Newswise — BOSTON – A sleep abnormality likely plays an important role in schizophrenia, according to sleep experts at Beth Israel Deaconess Medical Center (BIDMC). In a review of the growing body of evidence linking a reduction in sleep spindle activity to schizophrenia, the researchers suggested that a better understanding of this sleep abnormality’s genetic underpinnings opens the door to new treatments for the psychiatric disorder.
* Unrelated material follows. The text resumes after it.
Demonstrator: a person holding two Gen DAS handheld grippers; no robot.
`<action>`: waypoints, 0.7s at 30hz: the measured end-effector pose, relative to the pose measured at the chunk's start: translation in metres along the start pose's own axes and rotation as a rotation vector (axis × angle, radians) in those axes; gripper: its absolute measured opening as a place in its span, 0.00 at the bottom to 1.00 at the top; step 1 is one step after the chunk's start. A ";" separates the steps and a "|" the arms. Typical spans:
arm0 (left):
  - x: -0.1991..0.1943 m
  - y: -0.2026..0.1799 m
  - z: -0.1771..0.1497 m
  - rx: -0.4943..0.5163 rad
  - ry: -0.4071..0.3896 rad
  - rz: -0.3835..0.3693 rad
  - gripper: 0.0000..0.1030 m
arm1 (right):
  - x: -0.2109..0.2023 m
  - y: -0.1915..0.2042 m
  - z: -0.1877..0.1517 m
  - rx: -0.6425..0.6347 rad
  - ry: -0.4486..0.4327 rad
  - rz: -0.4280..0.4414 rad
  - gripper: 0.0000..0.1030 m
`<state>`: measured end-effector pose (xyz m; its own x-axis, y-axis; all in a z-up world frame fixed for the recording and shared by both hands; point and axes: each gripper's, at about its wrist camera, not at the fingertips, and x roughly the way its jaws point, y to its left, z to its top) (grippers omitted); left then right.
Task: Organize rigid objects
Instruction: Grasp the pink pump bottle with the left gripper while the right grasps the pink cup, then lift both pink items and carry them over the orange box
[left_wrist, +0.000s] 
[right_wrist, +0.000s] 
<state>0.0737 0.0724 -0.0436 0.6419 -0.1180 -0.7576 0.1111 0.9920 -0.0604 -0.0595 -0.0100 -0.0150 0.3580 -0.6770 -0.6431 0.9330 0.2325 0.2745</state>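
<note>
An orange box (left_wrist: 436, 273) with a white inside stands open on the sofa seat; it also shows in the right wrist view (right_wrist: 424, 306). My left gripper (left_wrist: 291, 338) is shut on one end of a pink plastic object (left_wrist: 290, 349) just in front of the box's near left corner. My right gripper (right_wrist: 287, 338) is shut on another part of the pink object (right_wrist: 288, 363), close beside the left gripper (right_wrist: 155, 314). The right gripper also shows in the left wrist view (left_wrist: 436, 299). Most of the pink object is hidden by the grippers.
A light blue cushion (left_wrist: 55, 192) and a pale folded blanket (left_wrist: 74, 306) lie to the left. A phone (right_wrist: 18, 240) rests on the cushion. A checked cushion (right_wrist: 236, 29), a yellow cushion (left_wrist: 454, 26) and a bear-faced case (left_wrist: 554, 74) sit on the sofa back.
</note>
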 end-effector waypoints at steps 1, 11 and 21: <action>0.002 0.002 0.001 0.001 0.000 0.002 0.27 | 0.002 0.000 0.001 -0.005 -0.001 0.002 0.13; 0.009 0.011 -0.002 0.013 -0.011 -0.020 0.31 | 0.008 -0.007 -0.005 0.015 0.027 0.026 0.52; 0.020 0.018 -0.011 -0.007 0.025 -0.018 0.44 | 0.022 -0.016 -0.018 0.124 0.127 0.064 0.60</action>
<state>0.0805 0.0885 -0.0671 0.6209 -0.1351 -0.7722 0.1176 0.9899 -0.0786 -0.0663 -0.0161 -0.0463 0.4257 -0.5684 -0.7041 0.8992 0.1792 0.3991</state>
Their paper appeared in the October 15 issue of Biological Psychiatry.

“One of the most exciting advances in sleep research over the last decade has been the growing understanding of sleep’s causal relationship to psychiatric disorders,” said senior author Robert Stickgold, MD, PhD, director of the Center for Sleep and Cognition at BIDMC. “Here, we reviewed the evidence that reduced sleep spindle activity predates the onset of schizophrenia and contributes to its cognitive deficits and other symptoms.”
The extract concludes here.